● **Exercise prompt**
Quote the material below exactly as written, from the first line to the line that holds "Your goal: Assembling", endpoints included.
════════════════
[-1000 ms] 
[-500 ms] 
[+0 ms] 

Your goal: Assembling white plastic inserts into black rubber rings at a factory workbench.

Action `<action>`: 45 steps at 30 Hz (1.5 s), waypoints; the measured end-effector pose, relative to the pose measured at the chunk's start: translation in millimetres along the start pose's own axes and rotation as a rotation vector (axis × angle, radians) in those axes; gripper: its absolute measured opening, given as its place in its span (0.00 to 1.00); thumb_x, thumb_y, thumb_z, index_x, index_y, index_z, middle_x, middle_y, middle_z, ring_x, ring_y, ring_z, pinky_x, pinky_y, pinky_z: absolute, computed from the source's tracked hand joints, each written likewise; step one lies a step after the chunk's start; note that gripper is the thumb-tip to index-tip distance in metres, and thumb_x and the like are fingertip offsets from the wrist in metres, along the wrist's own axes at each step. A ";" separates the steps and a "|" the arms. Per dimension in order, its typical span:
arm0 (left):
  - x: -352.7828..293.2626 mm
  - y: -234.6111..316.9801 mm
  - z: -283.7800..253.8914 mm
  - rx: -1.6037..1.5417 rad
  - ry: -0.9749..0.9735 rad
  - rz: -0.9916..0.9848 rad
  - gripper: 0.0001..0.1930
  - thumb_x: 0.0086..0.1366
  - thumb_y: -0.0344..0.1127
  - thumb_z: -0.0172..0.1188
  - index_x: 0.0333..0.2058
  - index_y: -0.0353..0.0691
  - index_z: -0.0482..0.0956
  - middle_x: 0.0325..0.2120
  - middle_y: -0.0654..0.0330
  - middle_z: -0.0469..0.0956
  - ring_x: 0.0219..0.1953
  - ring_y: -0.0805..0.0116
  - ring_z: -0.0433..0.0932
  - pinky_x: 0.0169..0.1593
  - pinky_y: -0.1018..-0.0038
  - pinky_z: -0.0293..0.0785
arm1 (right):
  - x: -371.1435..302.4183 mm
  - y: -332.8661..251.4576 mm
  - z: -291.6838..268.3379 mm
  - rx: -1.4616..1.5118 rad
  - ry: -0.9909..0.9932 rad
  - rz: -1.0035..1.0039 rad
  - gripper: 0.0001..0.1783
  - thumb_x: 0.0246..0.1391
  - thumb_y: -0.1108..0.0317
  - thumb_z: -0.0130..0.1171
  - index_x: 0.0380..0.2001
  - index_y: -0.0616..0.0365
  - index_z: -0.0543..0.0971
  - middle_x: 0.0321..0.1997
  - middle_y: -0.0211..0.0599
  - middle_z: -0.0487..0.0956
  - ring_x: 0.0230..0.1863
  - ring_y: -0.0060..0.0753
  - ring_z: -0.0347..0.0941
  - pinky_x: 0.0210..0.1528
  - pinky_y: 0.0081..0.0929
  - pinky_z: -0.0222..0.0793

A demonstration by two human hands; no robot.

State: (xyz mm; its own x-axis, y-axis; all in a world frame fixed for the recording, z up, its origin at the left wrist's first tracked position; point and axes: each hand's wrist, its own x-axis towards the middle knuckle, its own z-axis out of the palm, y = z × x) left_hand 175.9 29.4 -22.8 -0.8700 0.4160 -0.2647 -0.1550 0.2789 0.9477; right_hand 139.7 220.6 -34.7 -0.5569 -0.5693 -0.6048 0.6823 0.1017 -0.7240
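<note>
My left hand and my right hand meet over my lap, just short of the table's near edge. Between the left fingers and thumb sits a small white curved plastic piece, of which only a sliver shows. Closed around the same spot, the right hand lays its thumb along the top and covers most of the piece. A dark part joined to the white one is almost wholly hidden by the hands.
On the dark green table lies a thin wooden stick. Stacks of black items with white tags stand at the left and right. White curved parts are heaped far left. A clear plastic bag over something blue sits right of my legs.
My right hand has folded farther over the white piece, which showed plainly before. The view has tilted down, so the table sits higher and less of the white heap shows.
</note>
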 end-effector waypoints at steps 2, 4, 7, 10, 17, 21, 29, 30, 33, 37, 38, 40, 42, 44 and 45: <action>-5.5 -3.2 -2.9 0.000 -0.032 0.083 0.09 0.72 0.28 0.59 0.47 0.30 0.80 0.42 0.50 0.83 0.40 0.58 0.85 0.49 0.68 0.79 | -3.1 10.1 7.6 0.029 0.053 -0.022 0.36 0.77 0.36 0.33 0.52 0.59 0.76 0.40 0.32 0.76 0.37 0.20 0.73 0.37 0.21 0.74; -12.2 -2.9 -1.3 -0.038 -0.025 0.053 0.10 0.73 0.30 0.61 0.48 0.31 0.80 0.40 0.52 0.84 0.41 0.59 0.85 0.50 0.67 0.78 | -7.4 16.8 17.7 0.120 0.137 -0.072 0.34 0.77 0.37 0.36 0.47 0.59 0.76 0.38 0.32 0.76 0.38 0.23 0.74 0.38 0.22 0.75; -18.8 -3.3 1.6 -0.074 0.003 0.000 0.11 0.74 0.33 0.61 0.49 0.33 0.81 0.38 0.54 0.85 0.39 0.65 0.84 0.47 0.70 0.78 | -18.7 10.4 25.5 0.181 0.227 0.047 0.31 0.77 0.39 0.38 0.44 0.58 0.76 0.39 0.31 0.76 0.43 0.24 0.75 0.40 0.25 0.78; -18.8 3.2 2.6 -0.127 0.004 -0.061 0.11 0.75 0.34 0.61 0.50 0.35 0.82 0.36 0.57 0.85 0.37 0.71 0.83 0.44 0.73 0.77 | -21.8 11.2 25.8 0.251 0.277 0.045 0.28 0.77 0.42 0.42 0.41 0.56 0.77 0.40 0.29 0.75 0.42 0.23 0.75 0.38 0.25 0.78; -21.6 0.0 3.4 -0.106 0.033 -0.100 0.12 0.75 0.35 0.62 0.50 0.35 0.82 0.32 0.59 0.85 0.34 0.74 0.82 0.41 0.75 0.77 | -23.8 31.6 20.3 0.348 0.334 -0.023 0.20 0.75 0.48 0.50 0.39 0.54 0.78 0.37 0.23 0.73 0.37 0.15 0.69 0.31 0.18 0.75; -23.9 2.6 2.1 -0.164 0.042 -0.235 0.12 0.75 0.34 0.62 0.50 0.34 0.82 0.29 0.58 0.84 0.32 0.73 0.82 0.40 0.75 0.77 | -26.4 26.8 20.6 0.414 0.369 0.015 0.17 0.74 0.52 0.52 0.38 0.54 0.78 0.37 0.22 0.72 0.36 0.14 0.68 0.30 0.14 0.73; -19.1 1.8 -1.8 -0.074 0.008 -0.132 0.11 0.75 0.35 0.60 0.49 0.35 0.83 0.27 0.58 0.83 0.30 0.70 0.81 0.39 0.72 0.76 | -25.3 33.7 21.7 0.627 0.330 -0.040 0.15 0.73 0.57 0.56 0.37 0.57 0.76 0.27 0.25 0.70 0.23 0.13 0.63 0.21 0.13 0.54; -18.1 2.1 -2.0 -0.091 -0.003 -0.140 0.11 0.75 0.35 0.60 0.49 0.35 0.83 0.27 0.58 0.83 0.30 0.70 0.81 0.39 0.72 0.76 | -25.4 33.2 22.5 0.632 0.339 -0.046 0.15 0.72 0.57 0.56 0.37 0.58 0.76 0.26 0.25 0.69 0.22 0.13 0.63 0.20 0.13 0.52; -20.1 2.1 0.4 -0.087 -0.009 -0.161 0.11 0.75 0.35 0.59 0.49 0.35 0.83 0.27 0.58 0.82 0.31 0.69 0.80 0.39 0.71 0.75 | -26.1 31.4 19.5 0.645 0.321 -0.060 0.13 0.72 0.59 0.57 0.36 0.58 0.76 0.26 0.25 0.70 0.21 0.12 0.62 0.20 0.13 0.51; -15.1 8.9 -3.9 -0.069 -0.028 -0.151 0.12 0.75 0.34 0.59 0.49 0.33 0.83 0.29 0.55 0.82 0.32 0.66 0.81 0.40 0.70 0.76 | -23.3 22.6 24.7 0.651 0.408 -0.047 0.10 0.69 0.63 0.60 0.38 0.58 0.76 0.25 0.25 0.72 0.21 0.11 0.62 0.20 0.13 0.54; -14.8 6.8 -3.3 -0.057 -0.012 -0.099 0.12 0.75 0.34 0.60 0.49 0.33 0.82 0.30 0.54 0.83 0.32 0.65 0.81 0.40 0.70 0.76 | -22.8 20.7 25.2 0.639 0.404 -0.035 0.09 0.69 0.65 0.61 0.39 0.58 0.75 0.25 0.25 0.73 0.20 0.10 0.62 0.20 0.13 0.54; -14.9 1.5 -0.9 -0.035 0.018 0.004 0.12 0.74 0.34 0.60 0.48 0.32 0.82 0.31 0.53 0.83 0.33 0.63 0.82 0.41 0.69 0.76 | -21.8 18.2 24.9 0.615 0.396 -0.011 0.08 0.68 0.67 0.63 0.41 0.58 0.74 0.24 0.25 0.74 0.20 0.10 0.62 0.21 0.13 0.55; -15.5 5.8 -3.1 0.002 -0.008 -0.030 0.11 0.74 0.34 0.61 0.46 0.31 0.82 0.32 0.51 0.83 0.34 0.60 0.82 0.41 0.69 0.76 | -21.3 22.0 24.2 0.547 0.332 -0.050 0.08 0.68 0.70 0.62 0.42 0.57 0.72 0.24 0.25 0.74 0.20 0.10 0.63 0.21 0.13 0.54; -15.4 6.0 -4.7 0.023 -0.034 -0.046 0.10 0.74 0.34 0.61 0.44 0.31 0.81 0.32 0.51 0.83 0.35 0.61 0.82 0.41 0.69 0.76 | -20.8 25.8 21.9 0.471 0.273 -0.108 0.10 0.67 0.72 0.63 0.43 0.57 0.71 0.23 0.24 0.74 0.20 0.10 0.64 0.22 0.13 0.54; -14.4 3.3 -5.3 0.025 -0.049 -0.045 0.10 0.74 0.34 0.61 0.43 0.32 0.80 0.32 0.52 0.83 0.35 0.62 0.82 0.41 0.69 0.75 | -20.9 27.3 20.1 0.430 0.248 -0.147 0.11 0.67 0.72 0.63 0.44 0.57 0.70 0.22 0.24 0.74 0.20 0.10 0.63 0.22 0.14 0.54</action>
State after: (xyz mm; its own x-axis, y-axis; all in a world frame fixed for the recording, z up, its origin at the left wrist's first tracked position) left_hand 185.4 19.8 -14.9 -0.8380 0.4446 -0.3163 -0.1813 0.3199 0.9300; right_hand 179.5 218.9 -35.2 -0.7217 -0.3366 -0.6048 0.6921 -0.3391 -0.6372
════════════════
● **Task output**
[-1000 ms] 
[-500 ms] 
[+0 ms] 

Your goal: Assembling white plastic inserts into black rubber rings at a factory workbench.

The exercise asks for nothing more.